Una generación, además, que creció con las películas de terror más crueles, desoladoras y retorcidas, con libros siniestros a mano. ¿Qué son los adolescentes que temen las posesiones en vivo grabadas? ¿Cuál es el límite? ¿En qué momento lo que parece una broma grotesca se convierte en una serie de escenas violentas cada vez más frenéticas? ¿Qué es el mal contemporáneo?
Una y otra vez, en busca del miedo
Lo mismo se preguntó sobre la película “Skinamarink” de Kyle Edward Ball, quien también debutó detrás de las cámaras y convirtió una idea abstracta en un éxito de estudio. Ball, que escribió la idea en tres cuadernos, filmó en casa de sus padres, usó a sus nietos como protagonistas y alquiló las dos únicas cámaras que usaba, creó una maravilla de una sencillez aterradora. Su película cuenta la historia de dos niños que se despiertan en una casa sin ventanas, atrapados en un limbo infinito que se reconstruye hasta convertirse en una curiosa mezcla de paranoia, terror primitivo y angustia sugerida. La casa es una entidad viva, perturbada, perturbada. Niños, rehenes que deben escapar en las entrañas del monstruo.
El monstruo doméstico también estuvo presente en “Megan” de Gerard Johnstone, otro éxito de Blumhouse en su política de invertir poco y distribuir lo máximo posible. La historia de la muñeca convertida en asesina no es nueva. En todo caso, si es el reflejo en el fondo del argumento sobre la dependencia de la tecnología, el miedo patológico a la privacidad y una versión simulada de un mundo hipercomunicado. El juguete titular, con sus enormes ojos azules y su cabello bien peinado, es una criatura vil y perversa, que ha aprendido a serlo torciendo sus pautas y haciéndolas más efectivas. ¿Una ironía sobre la necesidad constante de encontrar una respuesta técnica a la soledad del siglo XIX?
Algunos sugieren la inclasificable, perversa, ultraviolenta y opresiva “Terrifier 2” de Damien Leone. Convertida en un clásico instantáneo del cine gore, la historia que rodea al payaso asesino no puede ser más posmoderna y macabra. Mata por poder, por vanidad, por necesidad. O simplemente hazlo por el puro placer de hacerlo. La película -que también está escrita por su director- no está aquí para responder preguntas. Ni analizar las posibles respuestas. Lo único que hace es proponer que el mal se incorpore – ligado, ligado – al hombre. Una especie de ADN condenado a lo terrible que cada persona lleva a la espalda.

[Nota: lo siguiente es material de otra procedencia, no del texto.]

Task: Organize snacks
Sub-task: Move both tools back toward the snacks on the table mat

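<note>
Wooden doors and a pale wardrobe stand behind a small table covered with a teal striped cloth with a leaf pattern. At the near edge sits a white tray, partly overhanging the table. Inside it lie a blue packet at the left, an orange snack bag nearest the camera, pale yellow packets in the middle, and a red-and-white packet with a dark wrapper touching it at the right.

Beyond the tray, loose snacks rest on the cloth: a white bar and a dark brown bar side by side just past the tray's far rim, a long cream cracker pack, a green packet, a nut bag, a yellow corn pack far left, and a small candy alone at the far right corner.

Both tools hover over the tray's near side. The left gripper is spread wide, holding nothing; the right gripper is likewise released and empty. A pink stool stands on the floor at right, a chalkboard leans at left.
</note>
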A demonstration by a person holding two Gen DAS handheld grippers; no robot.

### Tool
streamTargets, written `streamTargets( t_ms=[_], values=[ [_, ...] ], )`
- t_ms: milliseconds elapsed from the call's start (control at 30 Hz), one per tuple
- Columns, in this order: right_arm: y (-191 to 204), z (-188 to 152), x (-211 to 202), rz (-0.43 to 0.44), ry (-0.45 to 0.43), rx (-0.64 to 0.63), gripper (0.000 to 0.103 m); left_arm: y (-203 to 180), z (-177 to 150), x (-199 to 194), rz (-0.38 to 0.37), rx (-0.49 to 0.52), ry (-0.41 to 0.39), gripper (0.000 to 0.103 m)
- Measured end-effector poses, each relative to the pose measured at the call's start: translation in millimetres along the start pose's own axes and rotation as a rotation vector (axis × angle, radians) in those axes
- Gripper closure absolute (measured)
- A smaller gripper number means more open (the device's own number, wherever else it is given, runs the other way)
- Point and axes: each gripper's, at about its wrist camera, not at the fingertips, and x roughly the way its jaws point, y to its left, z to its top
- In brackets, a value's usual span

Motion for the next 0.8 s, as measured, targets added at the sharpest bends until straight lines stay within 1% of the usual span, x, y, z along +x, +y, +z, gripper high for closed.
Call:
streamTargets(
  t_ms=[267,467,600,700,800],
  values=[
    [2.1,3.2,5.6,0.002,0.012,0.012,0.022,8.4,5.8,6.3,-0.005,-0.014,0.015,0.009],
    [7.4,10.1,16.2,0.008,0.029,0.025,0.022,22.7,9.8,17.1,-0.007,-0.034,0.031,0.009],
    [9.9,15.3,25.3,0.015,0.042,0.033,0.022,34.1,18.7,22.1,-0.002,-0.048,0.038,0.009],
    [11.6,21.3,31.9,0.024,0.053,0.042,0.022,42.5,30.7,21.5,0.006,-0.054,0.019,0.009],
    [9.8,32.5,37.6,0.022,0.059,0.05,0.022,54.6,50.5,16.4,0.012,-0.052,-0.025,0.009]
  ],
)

“Háblame”, una apuesta aterradora
En “Háblame” el miedo está por doquier, como conexión entre el grupo de adolescentes que invocan espíritus con la misma alegría incrédula con la que practican sexo o consumen sustancias prohibidas. Para ellos, lo desconocido es una etapa más de la experiencia aterradora que abarca todas las cosas.
La película, tan cruda que por momentos resulta repulsiva, no pretende descubrir las raíces de lo que tememos ni cómo nace el terror. Lo que intenta hacer es dejar en claro que todos estamos atados por nociones sobre lo que nos preocupa. El límite de la oscuridad, como lo llamó Freud. El límite de toda la voracidad de la muerte en busca de explicaciones. ¿Demasiado profundo para una película de adolescentes?